琉志央は長袴の隠しに手を入れた。鎖に通した瞬間移動の指輪を手繰る。滑らかな木の触感がある輪は四つ。対の輪は、この屋敷、リィリ共和国、ロマ公国、皇領月区に置いてある。輪を作り過ぎると覚えきれないが、眼下に見える街らしき所へ移動する分くらいなら増やしてもいいだろう。

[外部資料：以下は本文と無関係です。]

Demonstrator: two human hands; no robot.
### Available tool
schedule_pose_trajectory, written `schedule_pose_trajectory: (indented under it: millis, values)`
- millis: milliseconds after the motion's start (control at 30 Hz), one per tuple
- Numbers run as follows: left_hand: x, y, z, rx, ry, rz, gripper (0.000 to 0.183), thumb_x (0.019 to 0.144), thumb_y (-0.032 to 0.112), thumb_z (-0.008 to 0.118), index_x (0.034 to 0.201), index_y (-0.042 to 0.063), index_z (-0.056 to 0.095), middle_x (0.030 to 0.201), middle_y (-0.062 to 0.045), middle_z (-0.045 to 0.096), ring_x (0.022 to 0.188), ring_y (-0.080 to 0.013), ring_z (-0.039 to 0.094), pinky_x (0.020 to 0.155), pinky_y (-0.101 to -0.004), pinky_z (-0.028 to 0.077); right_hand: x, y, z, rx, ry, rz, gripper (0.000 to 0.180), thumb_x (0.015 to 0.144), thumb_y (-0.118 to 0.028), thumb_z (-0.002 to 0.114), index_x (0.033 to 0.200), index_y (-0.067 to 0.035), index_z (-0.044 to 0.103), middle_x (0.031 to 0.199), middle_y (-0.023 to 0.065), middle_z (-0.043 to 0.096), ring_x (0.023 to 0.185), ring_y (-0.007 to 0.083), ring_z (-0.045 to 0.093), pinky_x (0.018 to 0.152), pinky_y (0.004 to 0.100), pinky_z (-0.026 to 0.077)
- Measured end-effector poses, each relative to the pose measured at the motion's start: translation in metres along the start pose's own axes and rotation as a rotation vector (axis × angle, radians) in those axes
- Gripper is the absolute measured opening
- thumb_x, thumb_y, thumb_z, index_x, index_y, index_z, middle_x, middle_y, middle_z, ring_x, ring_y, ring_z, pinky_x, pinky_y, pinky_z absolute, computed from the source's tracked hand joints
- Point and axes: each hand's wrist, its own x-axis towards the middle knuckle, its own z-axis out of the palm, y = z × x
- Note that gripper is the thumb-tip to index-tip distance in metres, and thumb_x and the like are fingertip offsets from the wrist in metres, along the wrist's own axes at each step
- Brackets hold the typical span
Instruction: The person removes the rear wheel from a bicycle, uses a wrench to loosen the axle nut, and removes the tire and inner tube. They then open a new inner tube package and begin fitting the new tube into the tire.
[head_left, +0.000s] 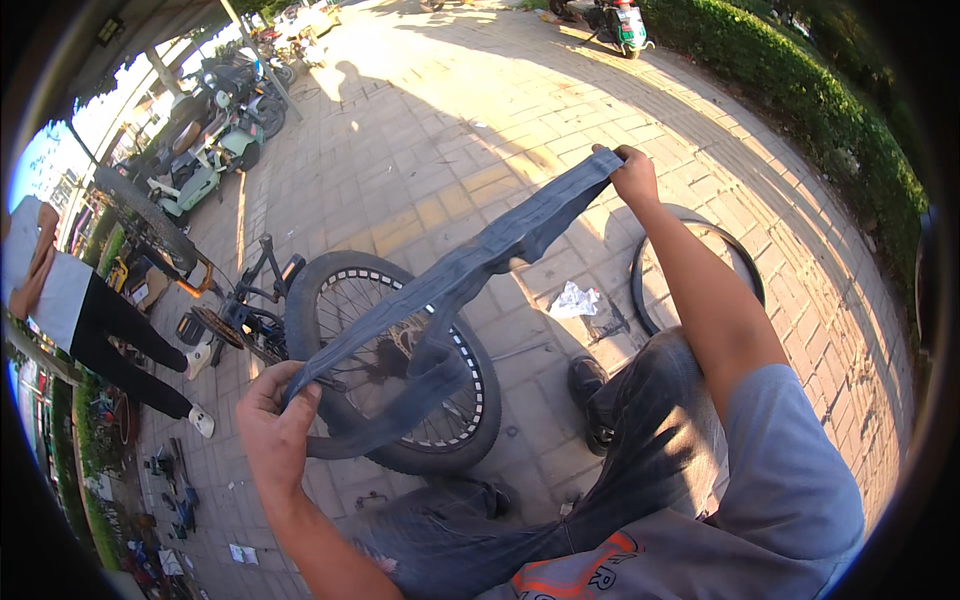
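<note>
A flattened grey-black rubber inner tube (480, 251) stretches diagonally across the view between my hands. My left hand (277, 427) grips one end of the stretch, thumb against fingers. At the far end, up and to the right, my right hand (634, 176) pinches the tube with the arm extended. The tube's slack half loops down in front of a fat-tyred bicycle wheel (487, 390) and hides part of its spokes and rim. That wheel belongs to a bicycle (232, 319) on the paving, its frame running off to the left.
A black tyre-like ring (637, 289) lies right of a crumpled white wrapper (574, 300). A person in black trousers (124, 337) stands at left near scattered tools (180, 495). Parked scooters (217, 157) line the upper left; a hedge (810, 97) borders the right.
</note>
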Motion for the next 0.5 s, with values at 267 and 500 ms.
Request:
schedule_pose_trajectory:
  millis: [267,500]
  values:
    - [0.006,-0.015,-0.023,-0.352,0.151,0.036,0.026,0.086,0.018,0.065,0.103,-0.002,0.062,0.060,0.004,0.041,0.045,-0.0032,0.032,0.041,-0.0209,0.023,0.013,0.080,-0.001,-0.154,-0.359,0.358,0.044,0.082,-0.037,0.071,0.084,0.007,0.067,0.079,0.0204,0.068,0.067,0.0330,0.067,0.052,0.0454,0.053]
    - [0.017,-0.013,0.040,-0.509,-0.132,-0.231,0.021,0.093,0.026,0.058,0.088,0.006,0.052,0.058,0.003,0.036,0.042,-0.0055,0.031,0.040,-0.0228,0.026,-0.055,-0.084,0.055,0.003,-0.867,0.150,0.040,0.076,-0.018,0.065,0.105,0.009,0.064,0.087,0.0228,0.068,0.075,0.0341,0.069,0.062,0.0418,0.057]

指先に術力を集め、琉志央は古語で呪文を唱えると宙に円を描いて輪を作った。銀貨と一緒に出来たての輪を二つ握り締めると、川を越えるべく地を蹴って空に飛ぶ。今回の目的地には、先ずは己の力で辿り着かなければならなかった。
子供の足だし、病み上がりのような体調で、距離を稼げない。森に入るか入らないかのうちに日が暮れてしまった。琉志央はひとまず、出がけに作った輪を到達地点に置いて屋敷に瞬間移動で戻った。
自室から食堂に入ると槍駕が既に夕食後の茶を飲んでいて、馬鹿にするべきか愉快がるべきか定めきれないと言うような、妙な表情でこちらを見た。
苛立ちを感じ取らなかったので、琉志央は内心で安堵して席につく。食事が並べられた。
肉と野菜の白煮込みをかき込み始めると、脇から槍駕が問うた。
「いい女は居たか?」
「……ハナ街に?」
匙を止めて問で返すと、槍駕はひゃひゃひゃひゃと頓狂な笑い声をあげた。
「おぬし、何処へ行って来たんだ、一体」
「ハナ街の、途中まで」
「ぷはっ――はははは、門前で追い返されたのか? 次は脅して入るがいい。何の為の魔術だ」
「……分かった」
本当は、よく解らなかったが。
「昨夜の女も売っておいたぞ。欲しけりゃ捜せ」
殺されずに済んだのか。琉志央は心の隅でほっとする。
その時は、昨晩、何が行われたのか、理解していなかったから。